#48 How to approach transfer pricing with David Tuck

Kevin Appleby is joined by consultant, David Tuck, to explore how to set a transfer price. He also looks at transfer pricing advice.

Kevin Appleby is joined by consultant, David Tuck, to explore how to set a transfer price. He also looks at transfer pricing advice and how effective it is.

There has been a shift in transfer pricing

David tells you there is a mystique of complexity around transfer pricing. It does not need to be that way if you have modest international aspirations.

Is transfer pricing all about tax? Or public image of company? David explains how there has been a real shift. Proactive tax planning to aggressively reduce tax liability is less prevalent now. The BEPS rules play a big role in this.

There has been a successful campaign in the media to show that it is part of you corporate social responsibility to pay the right amount of tax. Make sure you get it right and don’t fall foul of rules and regulations and potential complexity out there. 

Transfer pricing is much more about accidental consequence mitigation now. Making sure you don’t make mistakes or interpret the rules wrong. It is also no longer adversarial; “how can we beat the tax authority?”. The public outcry over Google, Amazon, Starbucks etc has been a part of this change.

It’s about navigating the rules. Expanding internationally because it’s in our commercial interest to do so, not to save tax. As David says, the tax tail no longer wags the business dog!

Accidental consequence mitigation

With transfer pricing, often start up finance leaders have heard it and they google it. They think they don’t need to do anything as there’s a UK SME exemption. This means from a UK perspective, there are no worries. They don’t, however, realise that if you have international operation the same exemptions may not apply. There is no exemption in the USA for instance.

As a result, that startup could be exposed when it comes to transfer pricing. This means you could build up costs and losses which exposes the startup to inquiries in the USA by the IRS. This bites when you’re going through funding round or an exit. There can an be serious consequences.

Operating in other countries may mean you need to see if you need a transfer policy. A US operation may expose start up to 6 years of going back in terms of enquiry instead of 3. The IRS can enquire into you when you are going through an exit. Any opportunity for a price shave will be looked for and they will see transfer price risk exposure. It can drop the value by 10%.

What transfer pricing help do SME’s need?

The way David comes at is that there is a false dichotomy at present when it comes to transfer pricing. Either you do nothing or ,what a lot of finance leaders do, cobble a policy together themselves. Alternatively, they go to a professional services firm.

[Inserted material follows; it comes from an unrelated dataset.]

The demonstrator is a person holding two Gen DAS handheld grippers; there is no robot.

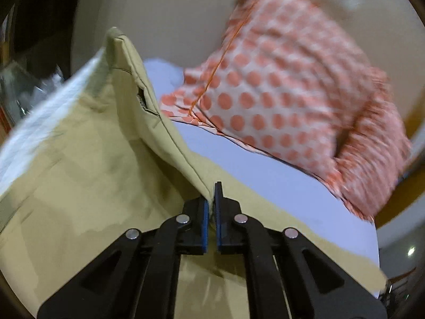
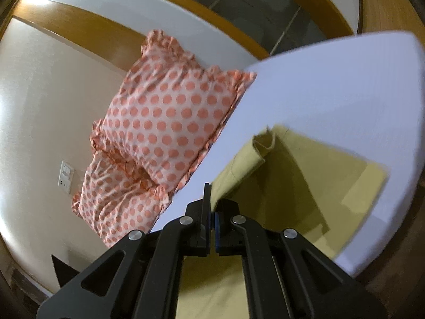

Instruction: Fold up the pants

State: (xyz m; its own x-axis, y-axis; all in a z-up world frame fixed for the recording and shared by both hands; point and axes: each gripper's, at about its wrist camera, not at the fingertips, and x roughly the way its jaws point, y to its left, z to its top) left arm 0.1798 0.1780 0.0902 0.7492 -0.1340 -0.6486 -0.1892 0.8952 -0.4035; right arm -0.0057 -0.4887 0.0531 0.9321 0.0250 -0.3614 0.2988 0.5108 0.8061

There’s a middle ground here. The principle of reasonableness underlies the transfer pricing rules. David believes there is a gap for an OECD-aligned solution.

If you’re a startup the most important thing is to have a sensible transfer pricing policy, sensible mark-up, some documentation that looks the part, then some legal agreements to back-up this is a genuine commercial relationship. David sees a gap for an OECD-aligned solution that could get you 95% of the way there. It is ballpark accurate, and it’s more than reasonable. That’s what finance leaders in startups want, to have done something sensible without paying eye-watering sums for finance pricing advice.

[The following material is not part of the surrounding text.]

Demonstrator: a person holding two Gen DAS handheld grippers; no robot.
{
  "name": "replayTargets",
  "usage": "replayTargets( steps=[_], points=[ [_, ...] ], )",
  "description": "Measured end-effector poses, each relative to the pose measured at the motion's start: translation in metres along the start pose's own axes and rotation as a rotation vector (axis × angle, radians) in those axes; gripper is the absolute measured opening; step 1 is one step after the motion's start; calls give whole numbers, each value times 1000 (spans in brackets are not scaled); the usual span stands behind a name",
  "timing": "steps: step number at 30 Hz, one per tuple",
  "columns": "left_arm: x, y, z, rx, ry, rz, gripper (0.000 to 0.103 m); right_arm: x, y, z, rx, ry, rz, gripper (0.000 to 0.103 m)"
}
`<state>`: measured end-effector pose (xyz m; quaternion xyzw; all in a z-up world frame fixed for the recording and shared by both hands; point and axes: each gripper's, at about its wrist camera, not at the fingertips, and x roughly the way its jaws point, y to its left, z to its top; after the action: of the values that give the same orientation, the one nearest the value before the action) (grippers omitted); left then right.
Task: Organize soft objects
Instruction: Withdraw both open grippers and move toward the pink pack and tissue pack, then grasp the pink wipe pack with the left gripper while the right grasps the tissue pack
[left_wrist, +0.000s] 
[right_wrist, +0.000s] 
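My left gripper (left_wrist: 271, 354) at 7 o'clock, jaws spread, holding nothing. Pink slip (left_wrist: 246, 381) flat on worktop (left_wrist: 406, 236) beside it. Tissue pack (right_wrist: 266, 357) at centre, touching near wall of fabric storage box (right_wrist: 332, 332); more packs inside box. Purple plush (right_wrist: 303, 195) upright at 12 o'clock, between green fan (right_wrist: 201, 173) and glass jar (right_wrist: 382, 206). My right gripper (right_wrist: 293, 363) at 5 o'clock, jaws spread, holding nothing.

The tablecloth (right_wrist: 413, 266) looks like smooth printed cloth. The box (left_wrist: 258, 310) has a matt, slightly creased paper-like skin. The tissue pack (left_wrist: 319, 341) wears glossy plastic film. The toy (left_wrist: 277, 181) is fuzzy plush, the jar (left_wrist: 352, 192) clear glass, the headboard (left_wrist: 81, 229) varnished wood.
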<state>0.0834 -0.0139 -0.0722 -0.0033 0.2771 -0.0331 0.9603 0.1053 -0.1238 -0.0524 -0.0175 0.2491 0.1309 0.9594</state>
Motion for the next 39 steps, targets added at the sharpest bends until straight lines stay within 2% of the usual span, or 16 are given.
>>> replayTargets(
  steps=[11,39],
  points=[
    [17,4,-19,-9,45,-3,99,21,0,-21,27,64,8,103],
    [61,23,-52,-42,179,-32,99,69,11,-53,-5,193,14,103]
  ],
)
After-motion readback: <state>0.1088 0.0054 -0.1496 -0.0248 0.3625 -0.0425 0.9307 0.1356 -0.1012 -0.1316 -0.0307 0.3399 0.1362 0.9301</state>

Further down the line, you might go and pay for some specialist transfer pricing advice on top of that general policy to give you additional peace of mind. You don’t want to do this at an early stage, especially when your business operations are still fluid. 

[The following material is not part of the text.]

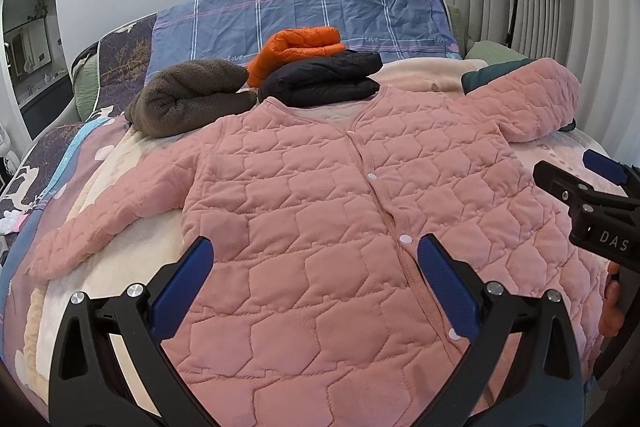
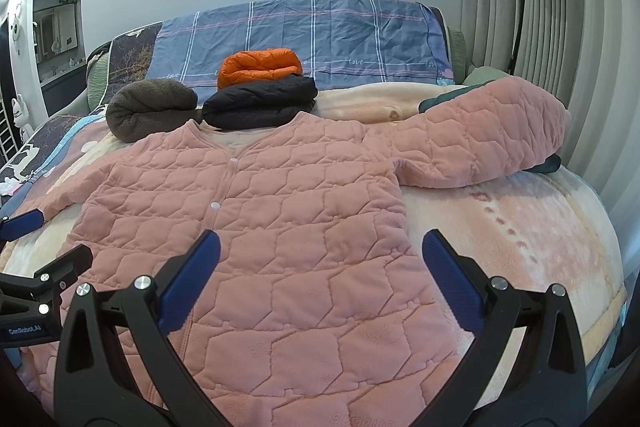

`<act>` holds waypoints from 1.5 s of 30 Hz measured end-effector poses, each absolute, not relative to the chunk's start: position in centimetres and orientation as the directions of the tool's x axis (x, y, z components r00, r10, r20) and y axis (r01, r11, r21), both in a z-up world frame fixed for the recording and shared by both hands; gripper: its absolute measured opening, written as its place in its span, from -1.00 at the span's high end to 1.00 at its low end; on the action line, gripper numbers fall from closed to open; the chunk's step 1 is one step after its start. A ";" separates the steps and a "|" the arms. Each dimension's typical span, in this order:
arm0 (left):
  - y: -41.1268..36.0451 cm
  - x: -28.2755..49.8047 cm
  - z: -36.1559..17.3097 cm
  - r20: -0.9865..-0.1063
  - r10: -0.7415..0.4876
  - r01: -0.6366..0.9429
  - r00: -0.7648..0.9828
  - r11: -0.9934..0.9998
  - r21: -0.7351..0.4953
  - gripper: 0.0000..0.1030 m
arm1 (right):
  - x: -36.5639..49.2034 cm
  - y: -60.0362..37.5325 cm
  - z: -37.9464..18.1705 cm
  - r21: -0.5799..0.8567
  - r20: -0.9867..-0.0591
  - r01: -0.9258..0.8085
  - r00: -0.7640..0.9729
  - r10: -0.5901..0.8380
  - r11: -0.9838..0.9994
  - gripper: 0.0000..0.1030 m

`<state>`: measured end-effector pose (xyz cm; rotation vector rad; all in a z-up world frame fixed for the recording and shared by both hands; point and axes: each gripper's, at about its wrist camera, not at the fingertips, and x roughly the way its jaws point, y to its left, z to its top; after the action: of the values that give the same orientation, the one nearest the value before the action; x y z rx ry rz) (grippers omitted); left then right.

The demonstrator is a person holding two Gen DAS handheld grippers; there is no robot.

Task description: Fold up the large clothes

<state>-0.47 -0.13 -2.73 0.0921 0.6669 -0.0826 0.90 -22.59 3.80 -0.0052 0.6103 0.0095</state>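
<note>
Plainly, a pink quilted jacket [image 1: 320, 207] lies face up and spread flat on the bed [image 2: 520, 227], snapped shut down the front, its hem toward the near edge and its collar toward the headboard end. One sleeve stretches out toward the bed's left edge; the other sleeve [image 2: 492, 139] angles up toward the far right corner, resting partly on a dark teal item. The left hand-held gripper [image 1: 316, 267] hovers over the jacket's lower front with its blue-padded jaws spread wide and nothing between them. The right hand-held gripper [image 2: 320, 263] hangs over the jacket's right side near the hem, jaws likewise released and empty. Beyond the collar sit three folded garments: a brown fleece [image 1: 188, 99] toward the left, a black puffer [image 1: 324, 79] touching the collar, and an orange puffer [image 1: 296, 51] behind it. A blue plaid cover [image 2: 320, 35] drapes the headboard end.
</note>
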 end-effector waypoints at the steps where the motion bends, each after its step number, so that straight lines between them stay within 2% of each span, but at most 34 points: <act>1: -0.1 -0.4 -2.7 -0.620 -0.047 0.105 0.783 0.993 0.058 -0.97 | 0.9 -22.6 3.8 -0.001 -0.574 -0.010 0.819 0.008 1.000 -0.96; 19: 1.3 0.2 -2.9 -0.635 -0.050 0.078 0.771 0.997 0.016 -0.97 | 1.4 -22.6 3.2 0.010 -0.592 -0.012 0.806 0.016 1.000 -0.96; 23: 4.2 1.4 -3.6 -0.663 -0.102 0.053 0.741 0.994 -0.094 -0.97 | 2.0 -22.5 3.0 0.019 -0.606 -0.018 0.795 0.026 1.000 -0.96; 26: 9.0 2.3 -4.4 -0.657 -0.205 0.011 0.725 0.958 -0.286 -0.97 | 2.2 -22.5 2.9 0.014 -0.611 -0.024 0.791 0.027 1.000 -0.96; 28: 13.0 2.7 -5.1 -0.647 -0.232 -0.056 0.726 0.918 -0.392 -0.97 | 2.2 -22.5 2.8 0.001 -0.612 -0.021 0.791 0.017 1.000 -0.96; 30: 17.5 2.8 -5.9 -0.646 -0.179 -0.167 0.742 0.885 -0.436 -0.97 | 2.4 -22.8 2.6 -0.009 -0.617 -0.009 0.787 0.001 1.000 -0.96; 32: 22.0 2.5 -6.7 -0.648 -0.080 -0.270 0.757 0.865 -0.422 -0.97 | 2.5 -23.2 2.3 -0.005 -0.626 0.005 0.780 -0.007 1.000 -0.96; 33: 24.1 2.5 -7.2 -0.664 -0.039 -0.320 0.747 0.854 -0.410 -0.91 | 2.7 -23.4 2.2 -0.002 -0.632 0.015 0.775 -0.013 1.000 -0.96; 35: 28.8 2.2 -8.5 -0.692 -0.020 -0.408 0.722 0.795 -0.449 -0.39 | 2.8 -23.8 2.0 0.000 -0.639 0.029 0.769 -0.022 1.000 -0.96; 38: 35.4 1.3 -10.7 -0.682 -0.064 -0.491 0.729 0.645 -0.586 0.05 | 3.1 -24.1 2.0 -0.007 -0.642 0.052 0.766 -0.044 0.999 -0.96; 43: 41.9 0.9 -13.8 -0.703 -0.072 -0.591 0.708 0.484 -0.645 0.06 | 3.5 -23.7 2.2 -0.002 -0.641 0.057 0.766 -0.045 0.998 -0.96; 45: 43.8 0.9 -14.8 -0.697 -0.060 -0.620 0.715 0.405 -0.672 -0.04 | 3.6 -23.3 2.1 -0.021 -0.643 0.045 0.764 -0.048 0.999 -0.96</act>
<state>0.86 43.80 -14.84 -1.1154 0.7176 0.3946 3.59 -23.25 2.09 -0.0044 0.6987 -0.0510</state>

Transfer pricing is not overly complicated

There is nuance to transfer pricing. There are five transfer pricing methodologies. The three first considered are transactional indicators. You look at that sale of that good or service and requires knowledge of a business’s gross margin that you will realistically not ever be able to publicly find. So, in less than 5% of cases can you use these methodologies. Then you come to profit-based methods. In 95%+ of cases they use this same method of transactional net margin.

David believes to get the ballpark there and land on the right methodology, what is a reasonable margin or markup, some documentation to support that, and some legal agreements can all be delivered for a dramatically lower price than is usual today. 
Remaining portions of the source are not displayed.